Fine-grained Hallucination Detection and Editing for Language Models (2401.06855v4)

Published 12 Jan 2024 in cs.CL

Abstract: LLMs (LMs) are prone to generate factual errors, which are often called hallucinations. In this paper, we introduce a comprehensive taxonomy of hallucinations and argue that hallucinations manifest in diverse forms, each requiring varying degrees of careful assessments to verify factuality. We propose a novel task of automatic fine-grained hallucination detection and construct a new evaluation benchmark, FavaBench, that includes about one thousand fine-grained human judgments on three LM outputs across various domains. Our analysis reveals that ChatGPT and Llama2-Chat (70B, 7B) exhibit diverse types of hallucinations in the majority of their outputs in information-seeking scenarios. We train FAVA, a retrieval-augmented LM by carefully creating synthetic data to detect and correct fine-grained hallucinations. On our benchmark, our automatic and human evaluations show that FAVA significantly outperforms ChatGPT and GPT-4 on fine-grained hallucination detection, and edits suggested by FAVA improve the factuality of LM-generated text.

PDF HTML Abstract

Introduction

LLMs (LMs) have become quite adept at generating fluent and coherent language. Despite the apparent progress, these models exhibit a critical drawback: they often produce text containing factually incorrect information, known as "hallucinations." The research community has addressed the phenomenon of hallucinations by developing detection and correction mechanisms. However, these tend to be coarse-grained, simplifying the problem into binary categories of either factual or non-factual. Recognizing the limitations of current systems, researchers recently stepped forward with an innovative approach to tackle the issue of hallucinations with greater precision.

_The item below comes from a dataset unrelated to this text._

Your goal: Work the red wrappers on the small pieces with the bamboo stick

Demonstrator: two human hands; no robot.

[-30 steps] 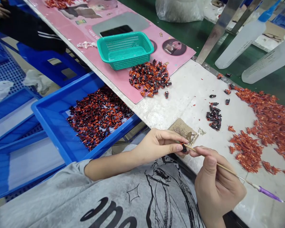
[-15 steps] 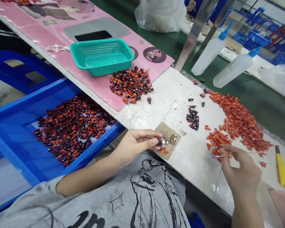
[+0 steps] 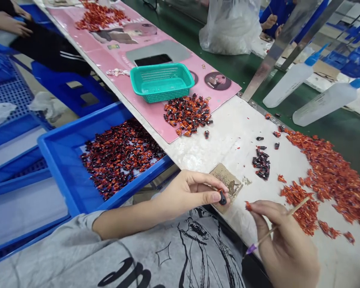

Taxonomy of Hallucinations

For a nuanced understanding of hallucinations, a novel taxonomy has been proposed, which categorizes factual errors in LM generations into six distinct types. This taxonomy is particularly of interest in scenarios where responses must be grounded in world knowledge. The six detailed categories include commonly recognized entity-level errors but also highlight underexplored areas like unverifiable statements and invented concepts. The proposed taxonomy includes contradictory entity and relation errors, entire statements that directly contradict known facts, fabrications about non-existent entities or concepts, personal biases disguised as facts, and statements that cannot be verified against world knowledge.

Fine-grained Hallucination Detection

The researchers designed a task to accompany their taxonomy—a task that centers on detecting the specific hallucination type for a given factual error in a LLM's response. To accomplish this, a fine-grained hallucination detection benchmark was constructed, featuring human-annotated responses from widely-used models across different domains. Analyses reveal that both ChatGPT and Llama2-Chat exhibit high rates of hallucinations, emphasizing the urgent need for sophisticated detection methods.

The Fava Model

To address the challenge, the researchers introduced Fava, a retrieval-augmented LLM. Unlike its predecessors, Fava is trained on synthetic data specifically designed to reflect the nuanced taxonomy. It not only detects hallucinations but also suggests corrections at a fine-grained level. Results have shown Fava to be significantly more effective at detecting and editing hallucinations compared to existing systems like ChatGPT. Despite this leap in performance, the researchers acknowledge there is still considerable room for improvement in this area of LLM development.

Fava represents a strategic advance in the endeavor to enhance the reliability and factuality of LLM outputs, marking a milestone in the ongoing development of AI-driven natural language processing. The supporting materials, including code, data, and a demonstration, have been made available for interested parties.

Discoveries in AI continue to unfold, and with them, the tools and methodologies to refine these powerful systems evolve as well. The emergence of fine-grained hallucination detection not only enhances current applications but also opens new avenues for future AI deployments in fields where factual accuracy is paramount.